Esse conjunto de projetos nasce de um processo que envolve diversas etapas de aprendizagem. “Tudo começa pela modelagem, feita com o apoio das ferramentas da universidade com o apoio do Tiradentes Innovacion Center (TIC), avançando depois para a fase de programação e automação, que dá vida aos protótipos. A máquina de chocolates utiliza um microcontrolador programado em C++ para liberar o doce quando acionada, enquanto a mão robótica funciona a partir de sensores que captam movimentos musculares, simulando abertura e fechamento, uma solução capaz de inspirar alternativas mais acessíveis para próteses. A roleta automatizada, por sua vez, foi criada para dinamizar a interação com o público no evento, realizando sorteios em tempo real”, explica.
Cultura geek e formação profissional
Para Manoel Dantas, professor dos cursos de TI, apresentar projetos nesse tipo de evento amplia o entendimento do público sobre como a computação está presente em diversos setores, dos jogos e da cultura pop às aplicações industriais e educacionais. “A educação por meio desses projetos abre caminho para soluções em diversas áreas, inclusive no entretenimento. Por isso, nada melhor do que estar num espaço que reúne games, cultura geek, cinema, animação, quadrinhos, personagens e tudo aquilo que envolve computação, especialmente na criação e no desenvolvimento de jogos”, ressalta.

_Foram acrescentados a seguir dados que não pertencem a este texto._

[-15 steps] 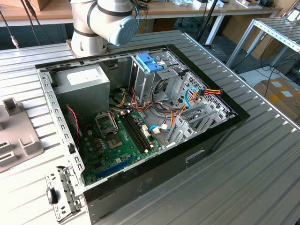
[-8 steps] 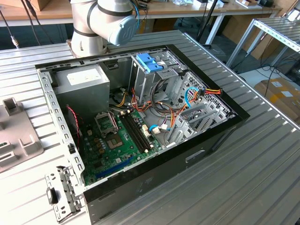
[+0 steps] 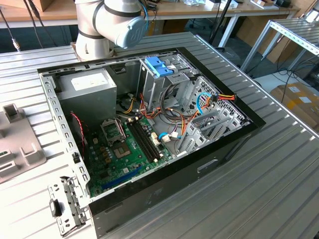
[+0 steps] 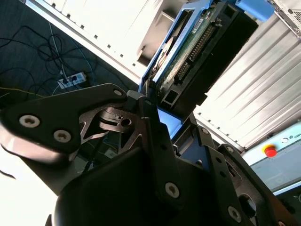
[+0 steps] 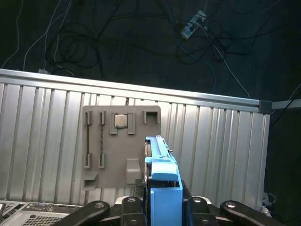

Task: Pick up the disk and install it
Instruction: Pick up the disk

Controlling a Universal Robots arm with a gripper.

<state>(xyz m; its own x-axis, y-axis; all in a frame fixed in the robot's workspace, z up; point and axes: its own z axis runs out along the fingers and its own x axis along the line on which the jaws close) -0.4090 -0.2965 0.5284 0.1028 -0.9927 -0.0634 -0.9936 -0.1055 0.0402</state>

Tony Rodrigues, diretor comercial da emissora, afirma que receber a Unit nesta edição fortalece a conexão do evento com o público jovem e reforça a vocação tecnológica da iniciativa. “Projetos dos alunos da área de Tecnologia da Informação agregam muito ao evento, porque tudo que envolve novidade, tecnologia e inteligência artificial é essencial hoje. A Unit inova e está sempre à frente do seu tempo, e os alunos contribuem muito para tornar o evento ainda mais especial”, compartilha.
Protagonismo Estudantil
Entre os jovens envolvidos na apresentação, a sensação é de pertencimento e de valorização do trabalho desenvolvido ao longo do curso. Miguel Araújo, estudante de Sistemas de Informação, explica que mostrar os projetos fortalece a relação da universidade com a comunidade geek, público historicamente próximo da tecnologia e que representa grande parte dos ingressantes da área. “Participar desse evento faz a gente se sentir parte de algo maior, porque mostramos nosso trabalho para um público que realmente entende e se identifica com a tecnologia. É gratificante ver as pessoas curiosas e interessadas no que fazemos”, conta.
A estudante de Ciência da Computação, Eduarda Santana levou ao evento projetos próprios que têm despertado destaque dentro e fora da universidade. Entre os projetos apresentados na arena, está um site de alocação de imóveis voltado para estudantes do interior, estruturado por um sistema de “matching” semelhante ao de aplicativos de relacionamento, ajustando recomendações conforme o perfil do usuário.
Eduarda também apresentou o projeto pessoal Pudim Kids, uma plataforma de curadoria de conteúdo infantil que reúne profissionais da educação e psicologia para avaliar vídeos e indicar o que é adequado para crianças, iniciativa que surgiu da necessidade de combater conteúdos que geram apenas estímulos rápidos, sem valor pedagógico. “O objetivo é orientar famílias sobre qualidade do conteúdo, tempo de exposição e alternativas educativas mais saudáveis”, destaca.
Para muitos, o evento também serve como espaço de diálogo e troca com o público. João Marcos Leal, aluno de Ciência da Computação, relata que a experiência amplia o networking e permite apresentar ao grande público a rotina acadêmica e os desafios dos cursos de TI. “O público demonstra muita curiosidade, e cada projeto se torna um momento rico de aprendizado e interação”, diz.